Las lágrimas comenzaron a mezclarse con la lluvia sobre su rostro. —No estoy mintiendo. Ella me enseñó algo para que supieras que decía la verdad. Richard sintió que el corazón comenzaba a latir con más fuerza. —¿Qué cosa? El niño tragó saliva. Luego susurró: —La cicatriz que tiene escondida en la muñeca izquierda. Richard soltó al pequeño como si acabara de tocar fuego. El color desapareció de su rostro. Aquella cicatriz existía. Sophia se la había hecho cuando tenía ocho años al caer sobre una verja de hierro. La marca siempre permaneció oculta bajo las pulseras que solía usar. Muy pocas personas conocían ese detalle.

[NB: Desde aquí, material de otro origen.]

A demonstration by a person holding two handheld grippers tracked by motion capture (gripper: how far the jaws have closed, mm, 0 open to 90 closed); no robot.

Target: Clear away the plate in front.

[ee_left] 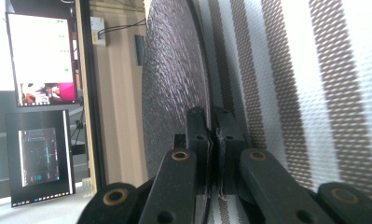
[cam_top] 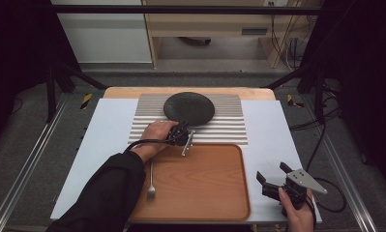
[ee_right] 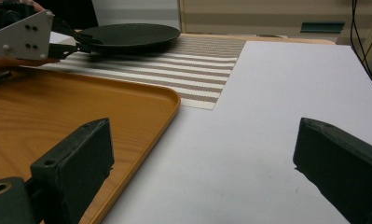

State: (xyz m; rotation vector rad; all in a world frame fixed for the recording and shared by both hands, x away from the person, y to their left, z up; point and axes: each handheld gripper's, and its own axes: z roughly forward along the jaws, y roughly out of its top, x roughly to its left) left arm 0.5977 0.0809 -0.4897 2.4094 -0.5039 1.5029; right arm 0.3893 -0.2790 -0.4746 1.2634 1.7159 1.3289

Muy pocas. Richard dio un paso atrás. —¿Quién te dijo eso? El niño bajó lentamente la mirada. —Un hombre. Richard sintió un nudo en el estómago. —¿Qué hombre? El pequeño levantó un dedo tembloroso y señaló directamente hacia la multitud. Todos siguieron la dirección de su mano. Una elegante mujer vestida completamente de negro palideció al instante. Sus labios comenzaron a temblar. Su copa de cristal cayó al suelo y se hizo añicos. Richard la reconoció de inmediato. Era Victoria. La madrastra de Sophia.
La mujer con la que se había casado dos años después de enviudar. La mujer que había insistido en acelerar el funeral. La mujer que había organizado cada detalle de aquella ceremonia. Victoria dio un paso atrás. Luego otro. —Esto es ridículo —murmuró. Pero el niño volvió a señalarla. —Ella estaba allí. El miedo apareció en los ojos de la mujer.
Y por primera vez desde que comenzó el funeral, Richard dejó de mirar el ataúd con dolor. Empezó a mirarlo con terror. Porque si el niño decía la verdad… si Sophia realmente había abierto los ojos… si alguien había intentado enterrarla viva… entonces aquello no era un funeral. Era la escena de un crimen. Y la verdad que estaba a punto de salir a la luz podía destruir a todos los que se encontraban allí. Justo en ese instante, un golpe seco resonó desde el interior del ataúd. Uno. Luego otro.
Y después un tercero. Toda la multitud dejó de respirar. Richard giró lentamente la cabeza hacia el féretro blanco. Y sintió cómo el mundo entero se derrumbaba bajo sus pies. Porque el sonido… había venido desde dentro.